Tuesday, May 05, 2020

1889 Institute: Oklahoma is OK, but seriously, that's not OK

Oklahoma Is OK, but Seriously, That’s Not OK
By Byron Schlomach

The Americans at the table, negotiating a business deal, ask one of their number, “You can speak Dutch?” He replies, “I’m OK.” He proceeds to tell the Dutch that the Americans really need a hug when he was supposed to say they really need the deal. As one of the Dutch negotiators gives an American a hug, the AT&T commercial ends with the announcer saying, “When just OK is not OK.”

When I see one of those “Just OK Is Not OK” commercials, I think of the license plates that were once so common – “Oklahoma is OK.” As someone whose job is to develop policy suggestions to make Oklahoma better, that slogan – Oklahoma is OK – gets in the way.

In many respects, Oklahoma really is OK. We don’t have the best tax system, but it’s not the worst.
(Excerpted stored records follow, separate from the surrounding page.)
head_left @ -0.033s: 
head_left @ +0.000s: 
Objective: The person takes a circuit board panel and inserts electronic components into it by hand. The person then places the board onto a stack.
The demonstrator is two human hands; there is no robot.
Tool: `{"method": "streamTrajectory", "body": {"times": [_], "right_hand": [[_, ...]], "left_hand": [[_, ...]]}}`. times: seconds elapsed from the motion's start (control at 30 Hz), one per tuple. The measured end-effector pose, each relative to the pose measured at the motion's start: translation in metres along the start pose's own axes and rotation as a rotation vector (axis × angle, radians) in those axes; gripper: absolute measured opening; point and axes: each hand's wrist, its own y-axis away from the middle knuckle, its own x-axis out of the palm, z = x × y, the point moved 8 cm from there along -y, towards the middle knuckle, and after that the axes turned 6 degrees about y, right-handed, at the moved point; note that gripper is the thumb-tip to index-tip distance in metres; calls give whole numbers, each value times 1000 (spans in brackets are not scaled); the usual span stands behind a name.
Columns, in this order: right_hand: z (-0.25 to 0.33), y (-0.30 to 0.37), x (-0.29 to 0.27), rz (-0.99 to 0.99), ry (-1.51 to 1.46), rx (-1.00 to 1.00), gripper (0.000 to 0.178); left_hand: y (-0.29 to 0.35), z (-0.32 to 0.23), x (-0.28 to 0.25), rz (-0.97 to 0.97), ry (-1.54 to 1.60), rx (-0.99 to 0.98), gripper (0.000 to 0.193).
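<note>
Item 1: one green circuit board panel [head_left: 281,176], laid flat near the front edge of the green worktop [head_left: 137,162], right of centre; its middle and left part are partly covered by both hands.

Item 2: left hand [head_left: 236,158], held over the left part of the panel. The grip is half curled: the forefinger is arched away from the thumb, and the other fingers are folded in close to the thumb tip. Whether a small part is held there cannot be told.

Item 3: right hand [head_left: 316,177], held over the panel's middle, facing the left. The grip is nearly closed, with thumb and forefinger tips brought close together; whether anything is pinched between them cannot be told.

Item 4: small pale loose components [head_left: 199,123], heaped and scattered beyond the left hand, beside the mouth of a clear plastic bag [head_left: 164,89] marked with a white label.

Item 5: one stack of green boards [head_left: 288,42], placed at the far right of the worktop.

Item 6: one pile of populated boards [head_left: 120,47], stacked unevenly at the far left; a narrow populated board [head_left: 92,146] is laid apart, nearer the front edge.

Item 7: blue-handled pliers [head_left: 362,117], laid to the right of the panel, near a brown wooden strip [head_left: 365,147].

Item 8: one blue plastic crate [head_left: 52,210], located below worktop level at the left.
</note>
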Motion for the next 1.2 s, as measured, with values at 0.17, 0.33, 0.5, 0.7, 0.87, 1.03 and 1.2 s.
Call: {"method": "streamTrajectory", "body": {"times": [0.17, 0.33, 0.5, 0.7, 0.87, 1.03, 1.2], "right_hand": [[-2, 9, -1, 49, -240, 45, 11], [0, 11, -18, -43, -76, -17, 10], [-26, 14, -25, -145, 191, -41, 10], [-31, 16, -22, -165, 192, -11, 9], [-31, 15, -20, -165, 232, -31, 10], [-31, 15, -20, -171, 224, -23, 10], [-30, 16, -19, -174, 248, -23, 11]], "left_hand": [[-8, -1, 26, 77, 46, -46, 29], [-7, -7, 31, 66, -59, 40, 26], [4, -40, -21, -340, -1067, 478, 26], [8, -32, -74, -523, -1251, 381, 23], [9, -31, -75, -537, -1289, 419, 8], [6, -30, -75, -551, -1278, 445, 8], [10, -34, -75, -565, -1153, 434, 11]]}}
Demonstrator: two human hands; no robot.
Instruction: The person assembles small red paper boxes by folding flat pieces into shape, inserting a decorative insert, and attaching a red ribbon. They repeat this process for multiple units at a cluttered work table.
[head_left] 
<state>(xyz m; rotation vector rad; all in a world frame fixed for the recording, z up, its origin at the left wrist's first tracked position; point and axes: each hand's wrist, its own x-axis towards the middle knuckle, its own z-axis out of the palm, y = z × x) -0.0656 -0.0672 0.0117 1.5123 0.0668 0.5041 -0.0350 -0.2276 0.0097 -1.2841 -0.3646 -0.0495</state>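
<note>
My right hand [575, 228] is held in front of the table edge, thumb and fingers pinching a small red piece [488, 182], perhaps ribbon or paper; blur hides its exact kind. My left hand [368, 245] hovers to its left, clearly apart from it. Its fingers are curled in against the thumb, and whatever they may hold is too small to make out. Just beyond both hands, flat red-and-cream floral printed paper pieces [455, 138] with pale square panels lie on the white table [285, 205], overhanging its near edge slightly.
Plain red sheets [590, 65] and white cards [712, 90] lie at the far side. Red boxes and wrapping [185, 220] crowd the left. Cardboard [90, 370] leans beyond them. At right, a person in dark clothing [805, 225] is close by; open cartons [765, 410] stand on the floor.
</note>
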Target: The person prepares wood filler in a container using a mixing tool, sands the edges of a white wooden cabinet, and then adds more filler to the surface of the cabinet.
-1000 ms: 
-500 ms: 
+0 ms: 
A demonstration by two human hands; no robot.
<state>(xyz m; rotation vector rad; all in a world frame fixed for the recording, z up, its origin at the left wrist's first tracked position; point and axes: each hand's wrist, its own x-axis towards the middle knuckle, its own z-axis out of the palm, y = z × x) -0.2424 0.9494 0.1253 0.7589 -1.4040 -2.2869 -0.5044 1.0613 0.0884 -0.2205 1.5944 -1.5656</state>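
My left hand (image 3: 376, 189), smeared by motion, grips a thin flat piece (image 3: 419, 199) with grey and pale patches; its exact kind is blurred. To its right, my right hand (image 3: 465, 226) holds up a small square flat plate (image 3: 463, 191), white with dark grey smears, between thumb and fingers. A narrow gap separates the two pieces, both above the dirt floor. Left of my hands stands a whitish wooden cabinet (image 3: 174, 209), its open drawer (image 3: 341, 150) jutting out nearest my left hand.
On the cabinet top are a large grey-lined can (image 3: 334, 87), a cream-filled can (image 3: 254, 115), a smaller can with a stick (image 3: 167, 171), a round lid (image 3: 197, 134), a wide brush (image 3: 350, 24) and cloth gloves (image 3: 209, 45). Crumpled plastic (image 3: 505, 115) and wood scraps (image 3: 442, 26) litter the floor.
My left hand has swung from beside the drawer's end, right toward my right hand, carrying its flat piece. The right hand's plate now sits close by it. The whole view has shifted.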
Our taxes aren’t lowest, but they’re not nearly the highest. Our roads are pretty terrible, but eight states have worse. Eleven states have worse education systems, by one ranking. Oklahoma is now included in a list of “judicial hell holes,” but we have a lower unemployment rate than over half the states. It can’t be that bad, right?

But do Oklahomans tolerate their sports teams being “OK”? Would slogans like “OU football is OK,” “OSU football is OK,” and “Thunder basketball is OK” be stated with pride?

Suppose the coaches at OU and OSU were the best-paid in the country, and the Thunder’s payroll was above the league’s luxury tax. If these teams had mediocre winning records, would anybody brag they had the highest paid coaches and players in the land? No. It would be a mark of shame.

Yet, many of Oklahoma’s legislative leaders have made it a goal to raise average teacher pay to the highest in the region. Whether our students demonstrate a high degree of knowledge seems not to matter so much.

Oklahoma isn’t at the bottom in education, so hey, it’s OK. We’re fixing bridges, so hey, the highways are OK. New companies set up shop in Oklahoma now and then, and movies get made here occasionally, so hey, economic incentives (bribes) are OK. Oklahoma City spends money on artificial canals, artificial rapids, and trolleys to nowhere, so hey, it’s OK. Maybe we’ll get our share of millennials.

But is just OK really OK? Do we really know what to be OK about? Shouldn’t our leaders strive for being best? Would “top 10” ever be good enough for OU football? Why shouldn’t it be that way for Oklahoma government, in ways that matter, not just how much money we spend?

Don’t get me wrong. I live here. I’m glad Oklahoma is OK. I just want it to be so much better.